### About this exercise
The lines to be copied are those below that contain "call".

### Dataset records
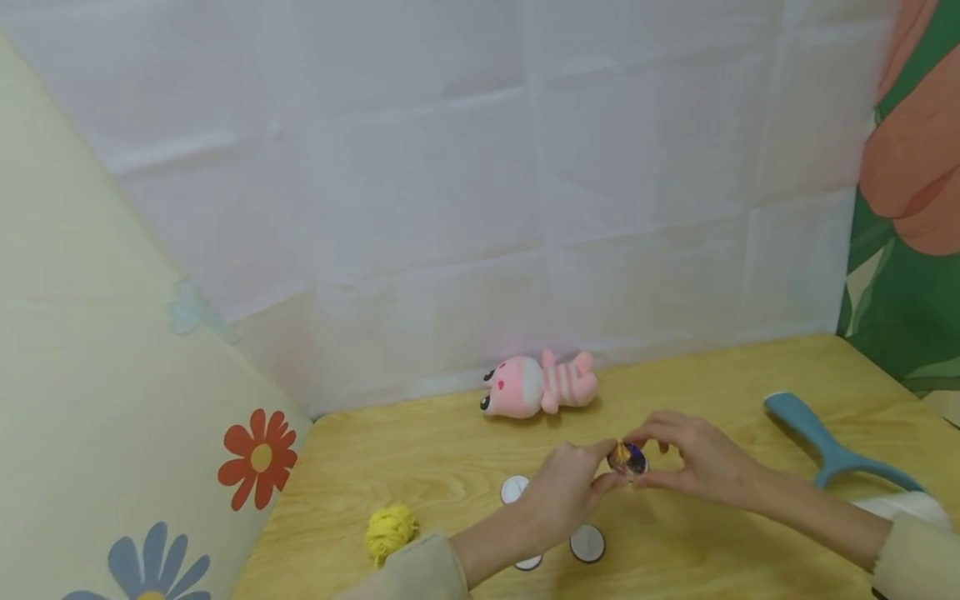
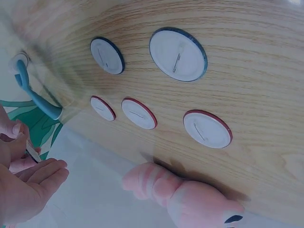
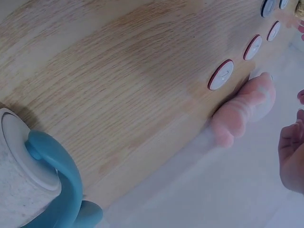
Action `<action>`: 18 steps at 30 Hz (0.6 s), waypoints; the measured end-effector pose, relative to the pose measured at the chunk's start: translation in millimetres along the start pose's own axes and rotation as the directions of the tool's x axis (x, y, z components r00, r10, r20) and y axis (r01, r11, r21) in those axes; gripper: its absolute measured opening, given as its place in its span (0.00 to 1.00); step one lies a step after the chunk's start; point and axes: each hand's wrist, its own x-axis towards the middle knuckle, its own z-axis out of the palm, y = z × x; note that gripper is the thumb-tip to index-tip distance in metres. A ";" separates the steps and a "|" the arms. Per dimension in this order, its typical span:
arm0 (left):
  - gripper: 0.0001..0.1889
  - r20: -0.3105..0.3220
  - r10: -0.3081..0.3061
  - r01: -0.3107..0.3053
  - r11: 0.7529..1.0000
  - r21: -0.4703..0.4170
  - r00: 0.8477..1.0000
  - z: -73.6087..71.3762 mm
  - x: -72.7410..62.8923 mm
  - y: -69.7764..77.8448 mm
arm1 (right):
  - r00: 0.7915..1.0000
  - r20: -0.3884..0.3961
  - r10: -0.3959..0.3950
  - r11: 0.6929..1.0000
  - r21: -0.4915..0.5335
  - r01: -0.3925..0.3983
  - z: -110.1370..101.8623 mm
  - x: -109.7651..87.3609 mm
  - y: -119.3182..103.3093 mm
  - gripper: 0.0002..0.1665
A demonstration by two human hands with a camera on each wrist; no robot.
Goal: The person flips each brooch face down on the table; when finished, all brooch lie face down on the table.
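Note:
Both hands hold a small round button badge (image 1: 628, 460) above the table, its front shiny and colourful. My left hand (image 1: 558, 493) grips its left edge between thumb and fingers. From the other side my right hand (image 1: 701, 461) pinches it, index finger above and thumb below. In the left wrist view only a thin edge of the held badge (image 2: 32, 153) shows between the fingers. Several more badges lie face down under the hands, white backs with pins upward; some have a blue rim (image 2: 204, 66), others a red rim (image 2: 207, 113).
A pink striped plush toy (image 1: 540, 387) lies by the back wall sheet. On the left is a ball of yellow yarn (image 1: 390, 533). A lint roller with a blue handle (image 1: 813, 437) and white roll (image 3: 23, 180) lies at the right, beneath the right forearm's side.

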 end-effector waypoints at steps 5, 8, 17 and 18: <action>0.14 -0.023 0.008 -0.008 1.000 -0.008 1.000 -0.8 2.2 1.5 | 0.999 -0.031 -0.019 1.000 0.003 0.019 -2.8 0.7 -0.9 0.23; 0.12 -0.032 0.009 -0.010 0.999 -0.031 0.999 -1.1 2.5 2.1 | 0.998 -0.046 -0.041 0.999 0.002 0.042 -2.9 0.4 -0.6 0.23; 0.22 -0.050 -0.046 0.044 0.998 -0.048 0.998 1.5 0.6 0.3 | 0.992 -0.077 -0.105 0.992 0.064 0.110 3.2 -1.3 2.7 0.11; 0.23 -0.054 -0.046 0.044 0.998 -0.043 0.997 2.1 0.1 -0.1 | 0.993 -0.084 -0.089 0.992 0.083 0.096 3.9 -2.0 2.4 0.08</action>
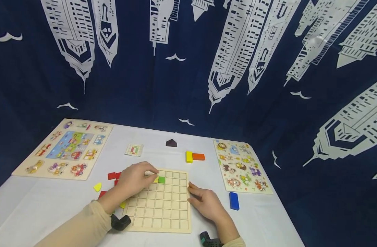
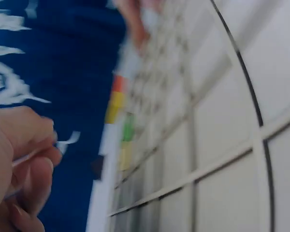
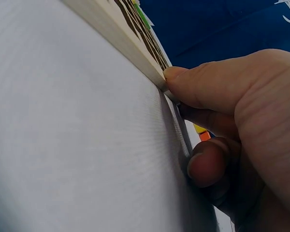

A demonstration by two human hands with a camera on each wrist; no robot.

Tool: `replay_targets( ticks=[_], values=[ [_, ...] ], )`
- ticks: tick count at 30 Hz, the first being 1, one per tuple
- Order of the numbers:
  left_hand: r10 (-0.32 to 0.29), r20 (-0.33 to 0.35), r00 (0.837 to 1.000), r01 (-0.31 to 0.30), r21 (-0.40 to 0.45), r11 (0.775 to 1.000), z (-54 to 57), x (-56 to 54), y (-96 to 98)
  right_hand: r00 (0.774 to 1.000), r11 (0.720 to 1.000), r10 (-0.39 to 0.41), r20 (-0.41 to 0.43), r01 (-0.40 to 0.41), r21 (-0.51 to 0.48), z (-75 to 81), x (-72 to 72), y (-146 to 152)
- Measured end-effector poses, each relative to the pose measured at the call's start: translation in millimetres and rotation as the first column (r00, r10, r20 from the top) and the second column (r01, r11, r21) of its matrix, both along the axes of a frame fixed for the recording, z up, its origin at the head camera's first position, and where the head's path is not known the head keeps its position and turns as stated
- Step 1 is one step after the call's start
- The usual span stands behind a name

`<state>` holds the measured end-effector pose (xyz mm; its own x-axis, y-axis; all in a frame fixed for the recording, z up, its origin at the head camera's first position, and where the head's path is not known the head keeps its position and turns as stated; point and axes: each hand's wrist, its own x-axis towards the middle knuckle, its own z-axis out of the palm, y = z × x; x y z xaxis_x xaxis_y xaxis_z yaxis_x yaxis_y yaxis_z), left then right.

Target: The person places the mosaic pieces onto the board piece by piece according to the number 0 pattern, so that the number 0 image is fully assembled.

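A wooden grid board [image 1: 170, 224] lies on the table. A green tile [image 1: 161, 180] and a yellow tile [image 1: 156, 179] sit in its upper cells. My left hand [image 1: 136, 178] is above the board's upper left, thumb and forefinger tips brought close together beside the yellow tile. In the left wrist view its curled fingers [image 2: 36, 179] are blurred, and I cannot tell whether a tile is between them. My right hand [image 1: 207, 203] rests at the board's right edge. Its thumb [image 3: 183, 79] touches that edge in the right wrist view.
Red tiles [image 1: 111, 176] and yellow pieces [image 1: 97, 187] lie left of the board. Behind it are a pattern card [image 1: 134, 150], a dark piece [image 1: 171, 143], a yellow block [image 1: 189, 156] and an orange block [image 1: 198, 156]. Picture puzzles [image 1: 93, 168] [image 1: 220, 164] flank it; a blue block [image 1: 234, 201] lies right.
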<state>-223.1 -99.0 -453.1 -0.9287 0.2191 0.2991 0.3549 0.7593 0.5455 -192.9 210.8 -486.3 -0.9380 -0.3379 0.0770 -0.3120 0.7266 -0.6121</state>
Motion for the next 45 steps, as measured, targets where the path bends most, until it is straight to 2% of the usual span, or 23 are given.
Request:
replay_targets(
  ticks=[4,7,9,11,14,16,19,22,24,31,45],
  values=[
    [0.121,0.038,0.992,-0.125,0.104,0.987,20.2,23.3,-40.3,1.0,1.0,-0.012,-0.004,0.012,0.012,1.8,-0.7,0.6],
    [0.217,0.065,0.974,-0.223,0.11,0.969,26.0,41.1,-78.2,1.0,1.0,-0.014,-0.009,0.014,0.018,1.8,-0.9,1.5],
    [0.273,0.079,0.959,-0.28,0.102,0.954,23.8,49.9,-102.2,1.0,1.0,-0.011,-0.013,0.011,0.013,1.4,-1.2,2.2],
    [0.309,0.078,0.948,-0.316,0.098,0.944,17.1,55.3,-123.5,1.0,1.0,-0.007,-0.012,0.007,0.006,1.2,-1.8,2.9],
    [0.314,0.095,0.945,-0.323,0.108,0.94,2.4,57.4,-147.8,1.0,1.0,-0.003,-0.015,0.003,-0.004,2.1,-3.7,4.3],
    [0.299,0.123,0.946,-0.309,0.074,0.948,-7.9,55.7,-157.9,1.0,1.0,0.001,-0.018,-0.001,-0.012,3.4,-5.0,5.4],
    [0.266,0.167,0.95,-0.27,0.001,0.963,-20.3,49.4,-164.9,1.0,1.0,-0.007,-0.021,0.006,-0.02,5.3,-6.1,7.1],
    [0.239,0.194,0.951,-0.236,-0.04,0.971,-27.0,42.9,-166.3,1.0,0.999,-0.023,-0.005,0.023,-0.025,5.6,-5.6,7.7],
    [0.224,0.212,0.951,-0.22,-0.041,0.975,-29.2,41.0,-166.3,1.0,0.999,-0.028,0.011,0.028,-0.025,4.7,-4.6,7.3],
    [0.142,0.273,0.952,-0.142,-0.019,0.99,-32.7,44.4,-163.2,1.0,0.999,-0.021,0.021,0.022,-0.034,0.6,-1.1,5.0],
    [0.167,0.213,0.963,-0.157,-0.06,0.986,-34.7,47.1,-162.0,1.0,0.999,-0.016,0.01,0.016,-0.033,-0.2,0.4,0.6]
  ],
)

### Exercise answer
- Measured end-effector poses, each relative to the pose measured at the call's start: translation in millimetres and rotation as the first column (r00, r10, r20 from the top) and the second column (r01, r11, r21) of its matrix, both along the axes of a frame fixed for the recording, z up, its origin at the head camera's first position, and where the head's path is not known the head keeps its position and turns as stated
- Step 1 is one step after the call's start

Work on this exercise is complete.